She dreams of RVing around the US, hanging out in Yellowstone for a bit, and finding places to play in the water along the way.
In late April, Nancy Reeves, VLACS adjunct math instructor, and mother of twin VLACS 2020 graduates speaks to me from her new condo in Utah where she’s hunkered down until it’s safer to travel.
“I’m not supposed to be in Utah, but I am,” she laughs. “When the twins decided they wanted to be here for college–we have some family out here–we planned in January that I would come out here with the kids and find a place for them to live. We were going to go back and forth. My daughter stayed with me out here. I haven’t seen my husband and son since February,” she says. “It’s been an adventure.”
Reeves’s adventuresome spirit, borne from years of travels with her family, leaves her well-equipped to handle the challenge although she misses her family. She tells me about some of her travels.
“We are an outdoors-type family,” she says, “and we love exploring the country.” They ski during the winter and camp year-round, and the kids “love it.” She recalls finding factors and prime numbers on the backs of chairlifts with her kids, and her daughter’s distress when the chairs in the lift were in the wrong order.

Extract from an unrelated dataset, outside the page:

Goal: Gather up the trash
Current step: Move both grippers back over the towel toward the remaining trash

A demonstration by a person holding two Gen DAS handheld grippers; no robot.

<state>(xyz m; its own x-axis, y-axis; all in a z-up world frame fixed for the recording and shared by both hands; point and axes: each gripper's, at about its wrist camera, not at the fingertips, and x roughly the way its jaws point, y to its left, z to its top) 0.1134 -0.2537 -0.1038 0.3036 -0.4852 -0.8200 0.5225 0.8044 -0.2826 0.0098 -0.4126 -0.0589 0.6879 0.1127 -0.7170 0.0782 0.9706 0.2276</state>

It is a life of constant wonder, constant experiences, and constant learning.
“We love the national parks,” she says. Yellowstone and the Tetons are favorites. “There have been years where we have camped six straight weeks.” She tells me about a three-week trip to Yellowstone and the Dakotas a few years back. “We drove back and pulled right into Danforth Bay, a favorite campground in Freedom,” she says.
They seek out water whenever possible. “My kids are always in the water. My husband was brought up on a swim team. He thought our kids would swim, but our philosophy was not to force them. Neither one of them wanted to. They just enjoy being in it, swimming, laughing, playing.”
Reeves feels the same way about teaching — meeting kids where they are, teaching them, and allowing them to enjoy learning.
She left her long-time brick-and-mortar job in 2015 and found a job on the VLACS help desk before moving nearly immediately to teaching math. “When I got the job, we thought about RVing full time, but we weren’t quite ready to do that.”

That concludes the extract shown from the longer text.